In a 12VDC circuit with a battery as the power source, a resistor connected in series will eventually drain the battery. Common sense tells me that increasing the resistance will drain the battery faster. In other words a 6 ohm resistor will drain the battery faster than a 3 ohm resistor.

Here's my question...if I use Ohm's law (current = voltage/resistance) then:
12 volts / 3 ohms = 4 amps
12 volts / 6 ohms = 2 amps
Wouldn't a current flow of 4 amps drain the battery faster than a current flow of 2 amps? If so then will increasing the load (resistance) actually drain the battery slower?

Which way of considering this is correct and why?

I know ther is a basic key concept here that i am missing and will probably say "Duh!" when it is pointed out for me.

Thanks in advance for any help!!
 
I Common sense tells me that increasing the resistance will drain the battery faster.

Generally we cannot help DIYs but it does not seem like you are trying to wire a building so I think we can help you out. :)

At 0 ohms resistance (if that was possible) you would have a direct short and all the current the circuit could delivery would be used.

At say, 100,000 ohms resistance, very little current could flow.

You are just looking at backward. :)
 
In a 12VDC circuit with a battery as the power source, a resistor connected in series will eventually drain the battery. Common sense tells me that increasing the resistance will drain the battery faster.
No, increasing the current will drain the battery faster. To increase the current you need to reduce the resistance.
In other words a 6 ohm resistor will drain the battery faster than a 3 ohm resistor.
About now you should be figuring out, that is backwards.
Here's my question...if I use Ohm's law (current = voltage/resistance) then:
12 volts / 3 ohms = 4 amps
12 volts / 6 ohms = 2 amps
Wouldn't a current flow of 4 amps drain the battery faster than a current
flow of 2 amps?
Your math is correct and yes, 4 amps will drain a battery faster than 2 amps.
Mike [/quote]
 
Just to tweak your intuition back into the correct direction, Ohms measure the ability of something to _impede_ current flow. The higher the resistance, the greater the current flow is blocked.

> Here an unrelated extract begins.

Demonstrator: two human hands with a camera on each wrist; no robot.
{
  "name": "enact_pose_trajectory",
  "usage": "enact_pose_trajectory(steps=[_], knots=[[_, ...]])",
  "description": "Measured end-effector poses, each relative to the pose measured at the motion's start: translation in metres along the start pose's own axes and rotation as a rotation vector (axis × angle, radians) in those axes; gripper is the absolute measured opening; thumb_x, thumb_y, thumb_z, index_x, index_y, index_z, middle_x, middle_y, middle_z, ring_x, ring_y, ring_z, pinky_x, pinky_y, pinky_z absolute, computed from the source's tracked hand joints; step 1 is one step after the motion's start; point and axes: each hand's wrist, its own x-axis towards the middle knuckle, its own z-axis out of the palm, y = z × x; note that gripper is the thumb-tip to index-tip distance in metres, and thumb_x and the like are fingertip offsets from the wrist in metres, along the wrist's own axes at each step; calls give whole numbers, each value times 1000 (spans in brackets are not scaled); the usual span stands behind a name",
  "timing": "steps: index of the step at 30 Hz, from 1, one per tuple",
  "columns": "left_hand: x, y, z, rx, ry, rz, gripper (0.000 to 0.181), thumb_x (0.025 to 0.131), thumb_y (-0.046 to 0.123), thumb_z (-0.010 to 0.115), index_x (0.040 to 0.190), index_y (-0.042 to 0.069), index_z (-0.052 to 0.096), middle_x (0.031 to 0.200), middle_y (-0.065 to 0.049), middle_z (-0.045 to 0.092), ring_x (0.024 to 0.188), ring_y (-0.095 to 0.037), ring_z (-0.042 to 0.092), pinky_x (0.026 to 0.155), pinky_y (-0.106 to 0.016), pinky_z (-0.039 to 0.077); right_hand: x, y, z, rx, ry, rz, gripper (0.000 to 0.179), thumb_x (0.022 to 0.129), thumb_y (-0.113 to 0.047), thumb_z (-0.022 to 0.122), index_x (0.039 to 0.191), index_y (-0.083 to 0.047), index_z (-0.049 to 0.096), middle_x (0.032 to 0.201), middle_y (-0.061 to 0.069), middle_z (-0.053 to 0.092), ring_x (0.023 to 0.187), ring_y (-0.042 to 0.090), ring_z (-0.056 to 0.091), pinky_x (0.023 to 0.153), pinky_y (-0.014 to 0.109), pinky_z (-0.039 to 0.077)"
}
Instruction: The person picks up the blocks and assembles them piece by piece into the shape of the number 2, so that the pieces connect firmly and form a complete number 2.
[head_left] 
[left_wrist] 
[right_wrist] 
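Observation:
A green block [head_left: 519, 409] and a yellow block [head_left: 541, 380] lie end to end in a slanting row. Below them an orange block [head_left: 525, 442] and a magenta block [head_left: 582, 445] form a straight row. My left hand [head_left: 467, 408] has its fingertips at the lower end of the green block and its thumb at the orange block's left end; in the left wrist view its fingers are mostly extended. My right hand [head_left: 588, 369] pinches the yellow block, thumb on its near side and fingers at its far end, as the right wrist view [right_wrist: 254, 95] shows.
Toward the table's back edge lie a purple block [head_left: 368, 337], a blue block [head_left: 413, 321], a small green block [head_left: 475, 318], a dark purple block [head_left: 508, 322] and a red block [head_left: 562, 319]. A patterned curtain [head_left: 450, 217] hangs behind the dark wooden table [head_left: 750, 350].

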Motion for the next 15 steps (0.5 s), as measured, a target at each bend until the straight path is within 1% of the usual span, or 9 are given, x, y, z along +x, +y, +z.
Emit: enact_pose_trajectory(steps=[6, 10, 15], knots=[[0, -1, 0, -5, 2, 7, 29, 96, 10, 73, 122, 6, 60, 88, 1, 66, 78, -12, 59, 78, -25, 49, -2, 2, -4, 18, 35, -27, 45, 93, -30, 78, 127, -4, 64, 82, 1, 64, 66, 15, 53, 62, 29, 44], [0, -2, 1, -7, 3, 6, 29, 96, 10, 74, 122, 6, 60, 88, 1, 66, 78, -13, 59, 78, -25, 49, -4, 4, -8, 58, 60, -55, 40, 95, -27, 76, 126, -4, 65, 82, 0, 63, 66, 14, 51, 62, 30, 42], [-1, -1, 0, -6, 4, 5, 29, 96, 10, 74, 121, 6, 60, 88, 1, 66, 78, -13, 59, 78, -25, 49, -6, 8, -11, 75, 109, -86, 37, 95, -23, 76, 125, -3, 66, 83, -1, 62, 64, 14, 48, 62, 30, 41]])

The bigger the number, the slower the battery is drained.

There is a different measure, called 'conductance' (the unit of measure used to be called the mho, but some standards group changed the name of the unit to 'Siemen'). The higher the conductance, easier it is for current to flow through the device, and the faster the battery will drain.

-Jon
 
BC, welcome to the forum! :)

Essentially, Ohm's Law states that one volt is capable of pushing one amp through one ohm. Increasing the voltage, or decreasing the resistance, will result in greater current, and vice versa.
 
I know this may be slightly off topic for you guys, but it does have to do the basic concept of Ohm's law so I hope you can help me out. I asked someone I know who is a licensed electrician and he referred me to this site.

In a 12VDC circuit with a battery as the power source, a resistor connected in series will eventually drain the battery. Common sense tells me that increasing the resistance will drain the battery faster. In other words a 6 ohm resistor will drain the battery faster than a 3 ohm resistor.

Here's my question...if I use Ohm's law (current = voltage/resistance) then:
12 volts / 3 ohms = 4 amps
12 volts / 6 ohms = 2 amps
Wouldn't a current flow of 4 amps drain the battery faster than a current flow of 2 amps? If so then will increasing the load (resistance) actually drain the battery slower?

Which way of considering this is correct and why?

I know ther is a basic key concept here that i am missing and will probably say "Duh!" when it is pointed out for me.

Thanks in advance for any help!!

Another thing to consider here is terminology. You asked "If so then will increasing the load (resistance) actually drain the battery slower?"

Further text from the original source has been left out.